= Postal addresses in Taiwan =

Postal addresses in Taiwan (Republic of China) when written in Chinese start from the largest administrative unit and continue to the smallest, although in English the order is often reversed.

==Format==
Addresses start with a postal code, followed by administrative divisions in the following order:

1. Municipality (市 shì) or county (縣 xiàn)
2. City district (區 qū), urban township (鎮 zhèn) or rural township (鄉 xiāng)
3. Urban village (里 lǐ) or rural village (村 cūn)
4. Neighborhood (鄰 lín)

Villages and neighborhoods are optional. Next is the street address, also in order from larger to smaller:

1. Road (路 lù) or street (街 jiē)
2. Section (段 duàn), for longer roads
3. Lane (巷 xiàng)
4. Alley (弄 nòng)
5. Sub-Alley (衖 lòng)
6. House number (號 hào)
7. Floor (樓 lóu) or building (棟 dòng)
8. Apartment (之 zhi) (之 can also be a nearby independent house.)

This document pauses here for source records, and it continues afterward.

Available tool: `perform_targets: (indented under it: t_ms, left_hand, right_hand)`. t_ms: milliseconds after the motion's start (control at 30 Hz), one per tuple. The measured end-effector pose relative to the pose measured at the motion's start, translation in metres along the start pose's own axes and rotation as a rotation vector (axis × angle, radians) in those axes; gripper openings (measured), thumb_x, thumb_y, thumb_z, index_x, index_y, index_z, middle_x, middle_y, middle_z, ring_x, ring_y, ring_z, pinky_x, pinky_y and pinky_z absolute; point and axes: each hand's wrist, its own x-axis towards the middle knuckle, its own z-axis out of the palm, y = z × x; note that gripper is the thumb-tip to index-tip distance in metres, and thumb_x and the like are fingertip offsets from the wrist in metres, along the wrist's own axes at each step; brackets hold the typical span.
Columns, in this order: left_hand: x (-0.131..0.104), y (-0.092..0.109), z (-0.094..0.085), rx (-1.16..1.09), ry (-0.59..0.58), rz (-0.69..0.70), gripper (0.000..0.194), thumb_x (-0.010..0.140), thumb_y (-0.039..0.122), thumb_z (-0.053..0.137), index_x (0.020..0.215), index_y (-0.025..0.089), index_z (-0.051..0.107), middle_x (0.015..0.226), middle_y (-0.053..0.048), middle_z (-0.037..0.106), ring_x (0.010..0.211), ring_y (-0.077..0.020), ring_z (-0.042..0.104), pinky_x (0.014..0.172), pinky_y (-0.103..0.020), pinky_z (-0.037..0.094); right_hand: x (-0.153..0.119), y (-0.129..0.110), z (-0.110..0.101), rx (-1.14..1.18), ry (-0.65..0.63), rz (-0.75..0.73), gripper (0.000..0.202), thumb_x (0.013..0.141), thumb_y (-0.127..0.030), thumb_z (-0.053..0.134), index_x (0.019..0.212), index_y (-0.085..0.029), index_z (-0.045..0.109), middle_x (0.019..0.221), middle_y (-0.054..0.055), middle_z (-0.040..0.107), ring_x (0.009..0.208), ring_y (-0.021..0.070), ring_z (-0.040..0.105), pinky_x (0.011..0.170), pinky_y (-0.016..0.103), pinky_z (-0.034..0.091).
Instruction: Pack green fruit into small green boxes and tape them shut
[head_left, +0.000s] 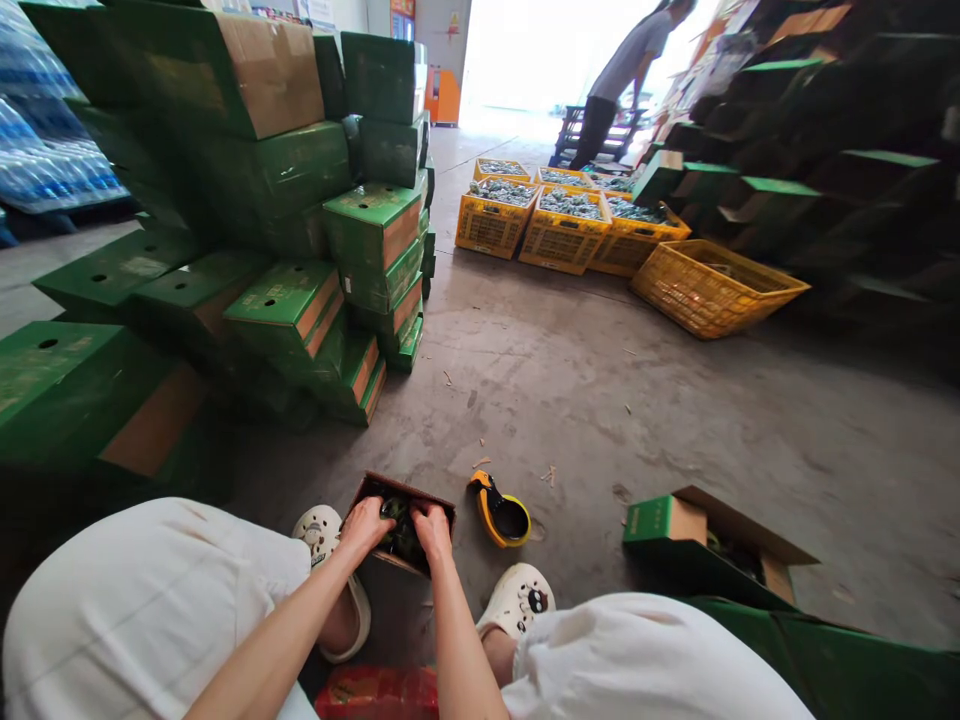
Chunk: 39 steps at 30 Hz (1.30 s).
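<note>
Between my feet stands a small open cardboard box (409,563) with dark green, shiny items (401,530) inside. My left hand (365,525) reaches over its left side, fingers curled in among the items. From the right, my right hand (433,530) dips in the same way, thumb turned inward. Both hands look closed, but the fingertips and whatever they grip are hidden in the box. Just right of the box, a yellow and black tape dispenser (501,512) lies on the floor, apart from my hands.
Green cartons (289,295) are stacked at left. Yellow crates (566,232) of wrapped goods stand ahead, with a tilted yellow crate (712,290) beside them. An open green carton (664,522) sits at right. A person (630,60) leans over at the back.
</note>
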Motion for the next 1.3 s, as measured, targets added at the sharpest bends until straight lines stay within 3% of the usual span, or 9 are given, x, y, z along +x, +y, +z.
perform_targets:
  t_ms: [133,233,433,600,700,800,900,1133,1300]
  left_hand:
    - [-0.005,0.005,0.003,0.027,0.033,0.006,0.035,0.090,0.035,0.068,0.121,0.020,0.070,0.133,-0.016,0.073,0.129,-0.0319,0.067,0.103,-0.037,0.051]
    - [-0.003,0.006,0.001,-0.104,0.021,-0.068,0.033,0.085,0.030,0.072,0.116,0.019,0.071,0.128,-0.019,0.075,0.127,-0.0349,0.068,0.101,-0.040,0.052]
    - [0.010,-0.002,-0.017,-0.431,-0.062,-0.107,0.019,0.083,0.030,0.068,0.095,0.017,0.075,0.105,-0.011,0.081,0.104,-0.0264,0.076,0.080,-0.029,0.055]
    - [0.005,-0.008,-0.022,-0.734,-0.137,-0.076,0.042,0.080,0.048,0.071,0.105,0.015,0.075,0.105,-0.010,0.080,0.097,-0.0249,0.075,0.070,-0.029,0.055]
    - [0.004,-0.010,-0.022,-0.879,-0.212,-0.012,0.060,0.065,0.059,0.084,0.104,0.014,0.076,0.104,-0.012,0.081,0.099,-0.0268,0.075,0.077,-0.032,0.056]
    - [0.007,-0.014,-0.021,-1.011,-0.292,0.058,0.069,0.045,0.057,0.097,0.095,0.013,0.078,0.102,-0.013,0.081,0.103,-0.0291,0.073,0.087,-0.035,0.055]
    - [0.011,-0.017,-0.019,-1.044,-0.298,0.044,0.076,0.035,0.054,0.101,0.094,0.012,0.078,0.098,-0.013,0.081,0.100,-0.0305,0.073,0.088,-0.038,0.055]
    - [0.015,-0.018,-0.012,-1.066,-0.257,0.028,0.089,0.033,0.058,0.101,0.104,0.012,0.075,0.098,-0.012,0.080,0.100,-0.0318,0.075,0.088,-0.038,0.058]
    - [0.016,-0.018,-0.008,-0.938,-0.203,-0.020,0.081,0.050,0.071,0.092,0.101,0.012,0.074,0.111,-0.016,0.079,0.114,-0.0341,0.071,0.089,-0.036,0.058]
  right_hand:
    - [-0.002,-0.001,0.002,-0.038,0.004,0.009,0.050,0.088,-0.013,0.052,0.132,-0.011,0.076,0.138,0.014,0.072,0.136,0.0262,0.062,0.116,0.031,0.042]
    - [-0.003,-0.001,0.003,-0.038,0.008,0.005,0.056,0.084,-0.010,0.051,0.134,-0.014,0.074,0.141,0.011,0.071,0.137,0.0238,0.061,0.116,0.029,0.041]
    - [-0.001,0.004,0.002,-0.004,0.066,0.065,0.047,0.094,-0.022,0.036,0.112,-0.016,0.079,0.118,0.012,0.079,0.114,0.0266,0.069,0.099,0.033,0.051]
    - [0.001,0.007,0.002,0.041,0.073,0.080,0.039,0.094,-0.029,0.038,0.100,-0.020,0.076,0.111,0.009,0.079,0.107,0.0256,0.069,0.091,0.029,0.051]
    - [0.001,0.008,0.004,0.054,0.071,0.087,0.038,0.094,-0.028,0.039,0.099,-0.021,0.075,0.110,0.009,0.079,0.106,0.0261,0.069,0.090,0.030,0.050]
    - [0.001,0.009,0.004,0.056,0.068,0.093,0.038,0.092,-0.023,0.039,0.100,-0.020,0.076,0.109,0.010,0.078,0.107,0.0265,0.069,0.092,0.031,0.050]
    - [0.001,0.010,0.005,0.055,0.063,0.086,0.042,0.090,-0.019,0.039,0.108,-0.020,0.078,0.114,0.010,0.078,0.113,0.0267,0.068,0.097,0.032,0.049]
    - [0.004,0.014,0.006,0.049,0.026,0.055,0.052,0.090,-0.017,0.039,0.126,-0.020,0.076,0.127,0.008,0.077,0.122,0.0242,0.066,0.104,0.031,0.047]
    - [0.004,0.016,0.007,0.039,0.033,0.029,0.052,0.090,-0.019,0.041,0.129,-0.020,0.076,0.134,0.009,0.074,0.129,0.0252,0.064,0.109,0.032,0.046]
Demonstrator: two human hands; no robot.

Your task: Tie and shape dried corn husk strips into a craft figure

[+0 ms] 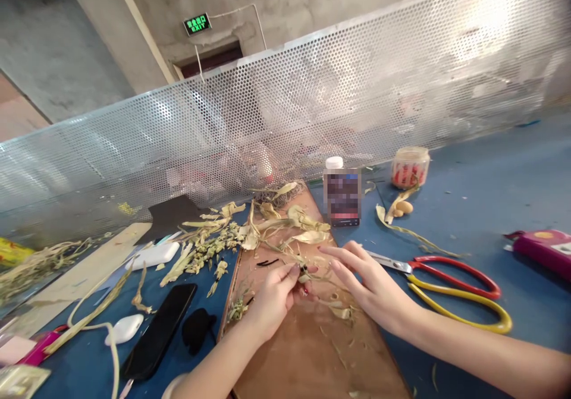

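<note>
My left hand is closed in a pinch over a brown board. Between its thumb and fingertips is a dried plant stem with a small dark part at its top. Beside it, my right hand is open, its fingers stretched out and apart, close to the stem and holding nothing I can see. Dried leaves lie on the board just beyond both hands. A short dark strip and a curled leaf rest on it too.
Scissors with red and yellow handles lie right of the board. Behind are a propped phone, a jar and a perforated metal screen. Dried flower stems, a black phone and a white cable lie left.
</note>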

House numbers are generally in geographic order with odd and even numbers on opposite sides of the street. However, numbering resets when a new road section starts, so that No. 295, Section 1 may be followed by No. 1, Sec. 2. It is also not uncommon for new numbers to be inserted, resulting in No. 5, No. 5-1, No. 7, etc.

==Examples==
The main address of Chunghwa Post, which is located directly on a main street in Taipei, is written in Chinese as (old 3+2 postal code: 10603):

 106409
 臺北市大安區
 金山南路2段55號

Reversing the order, the English address, also with 3+3 postal code:

 No. 55, Sec. 2, Jinshan S. Rd., Da-an District, Taipei City 106409, Taiwan (R.O.C.)